Half a year ago, I started this blog project in an attempt to learn new things, write them, and hopefully provide some people with great content.
I started giving a try Github Pages with some Jekyll stater theme, but in a short period I switched to GatsbyJS using the starter theme Lumen because I felt more comfortable with React and It feels like more customizable in my opinion. Also switched the deployment to Netlify to try something new.
Gatsby is lightning fast since it generates only static content to serve and comes with great features that make sites by default with great performance. The simply starter theme that I used, also came with great SEO and accesibility features that made my journey easier.
Nevertheless, when I first ran an audit to my new blog using Lighthouse, this was my initial score:
It is a great result to start with, but I felt I could do more, get reported issues fixed and get to the maximum score. It was a challenge for me where I could get more knowledge about web best practices (and also new concepts).
I got started looking carefully to every section of the report and improving each main category.
First, I started getting my images optimized. I was only using one image in the landing page (my profile picture), all the other images are loaded from 3rd parties. The image was uploaded in original resolution and quality, which it’s not great to ending using it in a small profile picture box… I used the default image editor on my PC to change the resolution and then Squoosh to convert the file to WebP and optimize the final size of the asset (taking into account the web browsers that allows the format). It was reduced in size by several KBs as expected…
Second, I realized that the theme was using a custom font (which could affect site performance), and changed some CSS properties to allow the browser to swap from default system font to custom font when it was available. Only by applying
font-display: swap; where the custom font was being applied was enough. This improved performance more than expected!

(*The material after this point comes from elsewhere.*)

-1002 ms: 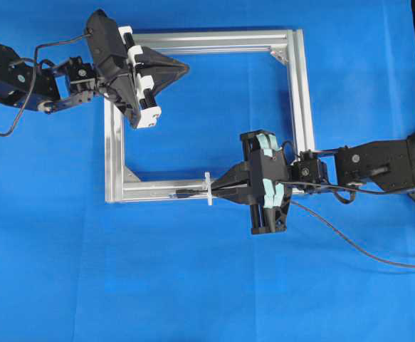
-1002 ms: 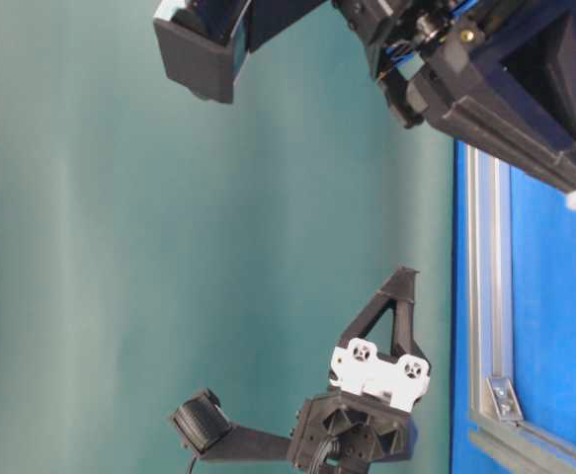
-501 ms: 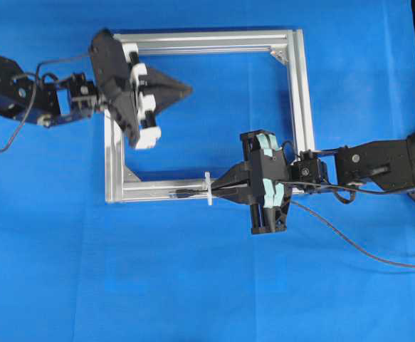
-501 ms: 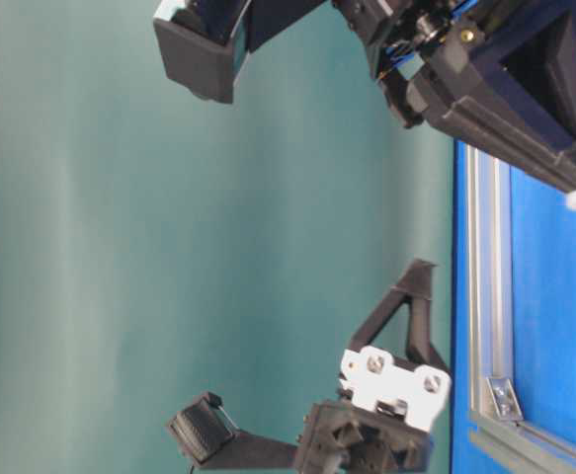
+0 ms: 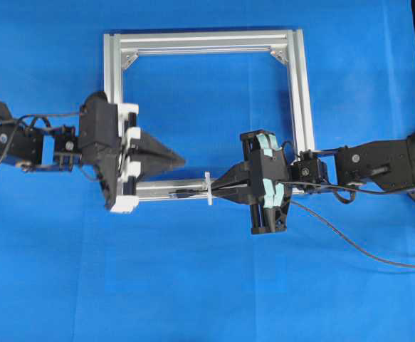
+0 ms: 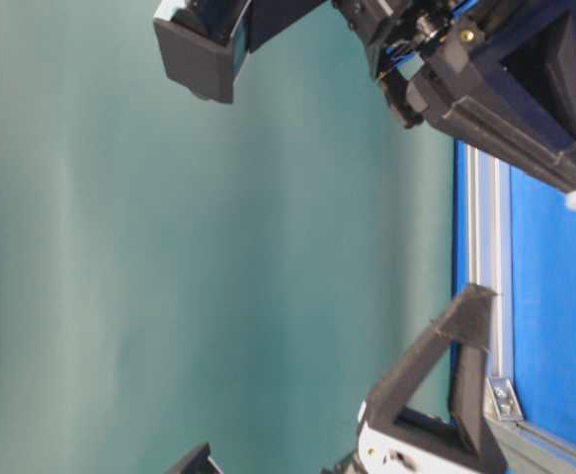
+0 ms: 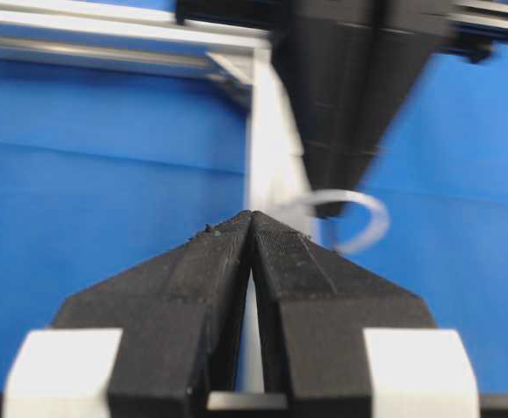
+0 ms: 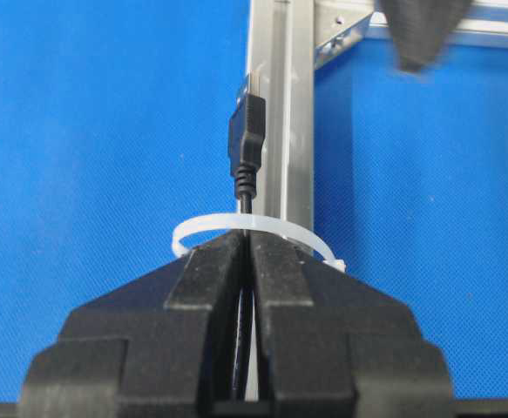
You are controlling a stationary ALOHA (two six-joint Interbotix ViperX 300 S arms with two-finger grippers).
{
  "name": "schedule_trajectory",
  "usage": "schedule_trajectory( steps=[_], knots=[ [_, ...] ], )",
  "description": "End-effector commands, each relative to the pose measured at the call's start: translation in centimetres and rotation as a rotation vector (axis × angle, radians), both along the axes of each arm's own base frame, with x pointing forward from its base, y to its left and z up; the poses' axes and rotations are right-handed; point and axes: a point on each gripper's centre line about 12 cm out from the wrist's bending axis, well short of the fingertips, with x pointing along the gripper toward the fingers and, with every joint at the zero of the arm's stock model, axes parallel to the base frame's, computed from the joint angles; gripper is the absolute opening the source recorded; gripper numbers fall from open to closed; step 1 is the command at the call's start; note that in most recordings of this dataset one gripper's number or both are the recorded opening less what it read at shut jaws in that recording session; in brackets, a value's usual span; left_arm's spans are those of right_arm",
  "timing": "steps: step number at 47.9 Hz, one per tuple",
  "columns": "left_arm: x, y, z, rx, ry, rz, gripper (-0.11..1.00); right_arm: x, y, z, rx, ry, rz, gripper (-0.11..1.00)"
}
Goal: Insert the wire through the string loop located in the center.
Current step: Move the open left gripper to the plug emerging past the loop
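My right gripper (image 8: pixel 247 239) pinches the thin black wire (image 8: pixel 246 144), its plug already past the small white string loop (image 8: pixel 252 228) on the silver aluminium frame (image 5: pixel 301 92); I would bring the closed, empty left gripper (image 5: pixel 181 158) beside the plug, open, then pull straight.

a brushed, silvery metal frame (image 5: pixel 298 92) is laid on a matt blue cloth (image 5: pixel 193 285). the loop (image 8: pixel 252 228) looks of smooth white plastic, the wire (image 8: pixel 247 144) of black matt plastic; finely ribbed fingers (image 7: pixel 281 254) are seen.
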Motion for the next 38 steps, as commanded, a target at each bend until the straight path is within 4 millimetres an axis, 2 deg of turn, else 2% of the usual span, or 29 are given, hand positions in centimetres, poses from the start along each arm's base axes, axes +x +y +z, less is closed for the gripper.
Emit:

About this point, my performance score was about 98 out of 100. Finally, using Google Chrome Dev tools I realized that the compression algorithm which the server was using to serve the files was gz. Then I thought about some article I read about brotli and other compression algorithms that improve the size and (de)compression speed of served files.
Switching to brotli algorithm for compression (via plugin) and updating all project packages (to get latest improvements) were the last things to do for the 100 out of 100 score in performance and reduce times and sizes of served files.
- Note: nowadays Netlify does not offer support for brotli. Nevertheless running in Nginx (or supported servers), gives best results.
The only concern about accessibility shown in the report was about using
aria-label attribute in links to give them more info about the purpose/meaning of the link.
It was mostly contact links and social media links, which I provided with the recommended attribute and then all issues were resolved.
For achieving 100 out of 100 in “Best practices”, I changed the site to use HTTPS by default, and not to load anything (images, scripts, assets) using only HTTP, as they are considered insecure resources. I also had to check images to be displayed with the correct aspect ratio.
Finally I checked the entire app looking for deprecated functions and some functions that Google recommend to avoid and changing them.
The first issue was easy to fix. The main problem was with links to contact me on social media accounts that didn’t have descriptive text… So I added some descriptive text like ‘Follow me on Twitter’ and so to get this solved.
Finally, some buttons for navigating between posts and pages appeared to be without the necessary size to allow mobile users to tap them correctly without any problems. This was solved increasing the size of the reported buttons and tap targets and increasing the margin for them.
The Gatsby started theme that I use, match the criteria for a PWA, so I get the PWA score without any change. Gatsby offers great resources for implementing a PWA and met the three criteria for them:
- Must run under HTTPS ✔️
- Must include a Web App Manifest ✔️ (gatsby-plugin-manifest)
- Must implement a service worker ✔️ (gatsby-plugin-offline)
I have learned a lot about web best practices along the way. Knowledge that I will apply in further web developments, that could make my web faster, more accesible and better in general.
I will continue with the challenge to audit my websites and improving them to get the most out of them, because I think it’s a great way to learn in this field.
How about you? What are you doing to improve your metrics?